WHAT IS NEEDED =>
Nothing below is to be printed except the lines between the line holding "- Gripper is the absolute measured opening" and the line holding "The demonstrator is", inclusive, each exactly as it appears.

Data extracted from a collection
Start of Block

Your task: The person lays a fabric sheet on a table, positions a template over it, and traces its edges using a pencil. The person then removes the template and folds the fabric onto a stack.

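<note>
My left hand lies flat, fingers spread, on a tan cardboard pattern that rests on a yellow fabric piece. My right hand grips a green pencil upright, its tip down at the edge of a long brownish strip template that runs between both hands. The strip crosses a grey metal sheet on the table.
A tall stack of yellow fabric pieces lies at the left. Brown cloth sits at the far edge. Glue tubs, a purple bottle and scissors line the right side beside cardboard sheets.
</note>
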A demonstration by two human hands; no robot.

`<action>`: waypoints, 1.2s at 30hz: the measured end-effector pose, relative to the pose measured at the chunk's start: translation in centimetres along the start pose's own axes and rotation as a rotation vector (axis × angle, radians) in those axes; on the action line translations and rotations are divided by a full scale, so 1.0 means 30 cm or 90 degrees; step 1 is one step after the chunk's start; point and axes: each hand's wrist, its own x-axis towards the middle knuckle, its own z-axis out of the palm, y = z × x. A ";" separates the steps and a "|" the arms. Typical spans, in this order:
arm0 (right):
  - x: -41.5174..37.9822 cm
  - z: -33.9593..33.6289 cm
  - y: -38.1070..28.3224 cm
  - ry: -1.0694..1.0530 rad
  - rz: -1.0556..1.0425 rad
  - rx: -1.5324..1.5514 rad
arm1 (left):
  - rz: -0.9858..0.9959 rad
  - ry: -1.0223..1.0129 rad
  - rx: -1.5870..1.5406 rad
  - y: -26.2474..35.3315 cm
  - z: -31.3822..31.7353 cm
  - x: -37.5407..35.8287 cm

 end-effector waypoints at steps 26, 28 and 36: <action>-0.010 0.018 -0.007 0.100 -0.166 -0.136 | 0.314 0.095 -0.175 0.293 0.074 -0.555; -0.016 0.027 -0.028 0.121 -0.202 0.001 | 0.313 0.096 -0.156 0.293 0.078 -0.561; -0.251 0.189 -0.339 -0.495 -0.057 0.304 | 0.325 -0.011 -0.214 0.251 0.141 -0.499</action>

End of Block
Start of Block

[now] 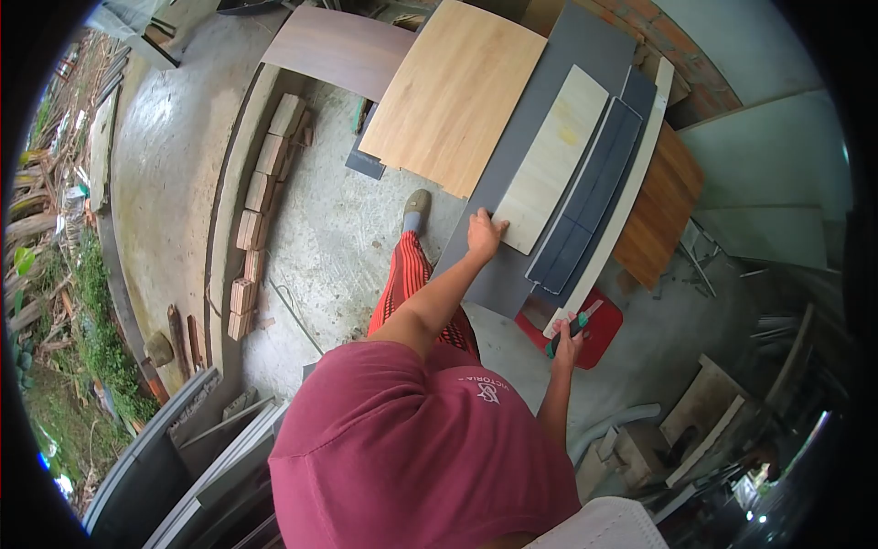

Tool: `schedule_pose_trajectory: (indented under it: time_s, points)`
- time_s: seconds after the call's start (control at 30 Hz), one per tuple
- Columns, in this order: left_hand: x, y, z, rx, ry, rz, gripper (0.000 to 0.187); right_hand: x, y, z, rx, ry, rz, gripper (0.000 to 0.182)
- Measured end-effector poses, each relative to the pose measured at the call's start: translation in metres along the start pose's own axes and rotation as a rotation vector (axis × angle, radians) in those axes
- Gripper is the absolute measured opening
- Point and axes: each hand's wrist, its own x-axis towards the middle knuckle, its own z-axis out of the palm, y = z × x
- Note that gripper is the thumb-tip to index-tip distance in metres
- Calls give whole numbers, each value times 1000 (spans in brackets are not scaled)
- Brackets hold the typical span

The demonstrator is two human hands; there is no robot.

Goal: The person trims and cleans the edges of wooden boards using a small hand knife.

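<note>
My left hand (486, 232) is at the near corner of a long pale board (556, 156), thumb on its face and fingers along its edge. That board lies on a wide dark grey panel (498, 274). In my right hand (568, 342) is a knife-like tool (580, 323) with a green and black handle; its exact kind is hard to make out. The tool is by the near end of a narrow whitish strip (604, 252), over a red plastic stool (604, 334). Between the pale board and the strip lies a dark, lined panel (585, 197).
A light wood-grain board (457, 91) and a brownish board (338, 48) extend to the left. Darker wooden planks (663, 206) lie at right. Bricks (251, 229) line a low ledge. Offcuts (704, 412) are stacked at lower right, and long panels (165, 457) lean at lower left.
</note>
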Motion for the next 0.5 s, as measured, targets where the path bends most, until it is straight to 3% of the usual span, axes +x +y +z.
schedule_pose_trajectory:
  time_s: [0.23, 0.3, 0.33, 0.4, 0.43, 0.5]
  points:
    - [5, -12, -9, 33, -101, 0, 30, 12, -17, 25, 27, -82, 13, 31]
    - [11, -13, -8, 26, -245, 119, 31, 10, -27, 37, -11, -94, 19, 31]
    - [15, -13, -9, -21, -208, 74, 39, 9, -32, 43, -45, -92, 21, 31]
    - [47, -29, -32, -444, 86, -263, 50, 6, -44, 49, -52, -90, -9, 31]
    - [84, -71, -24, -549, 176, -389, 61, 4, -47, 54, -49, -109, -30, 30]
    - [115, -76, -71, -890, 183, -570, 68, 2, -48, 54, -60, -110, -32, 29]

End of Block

THE ANSWER =>
- Gripper is the absolute measured opening
- Point and axes: each hand's wrist, its own x-axis towards the middle knuckle, its own z-axis out of the palm, y = z × x
- Note that gripper is the thumb-tip to index-tip distance in metres
- Calls give whole numbers, each value times 1000 (spans in brackets are not scaled)
- Brackets hold the typical span

The demonstrator is two human hands; there is no robot.

For this exercise, the work is now complete.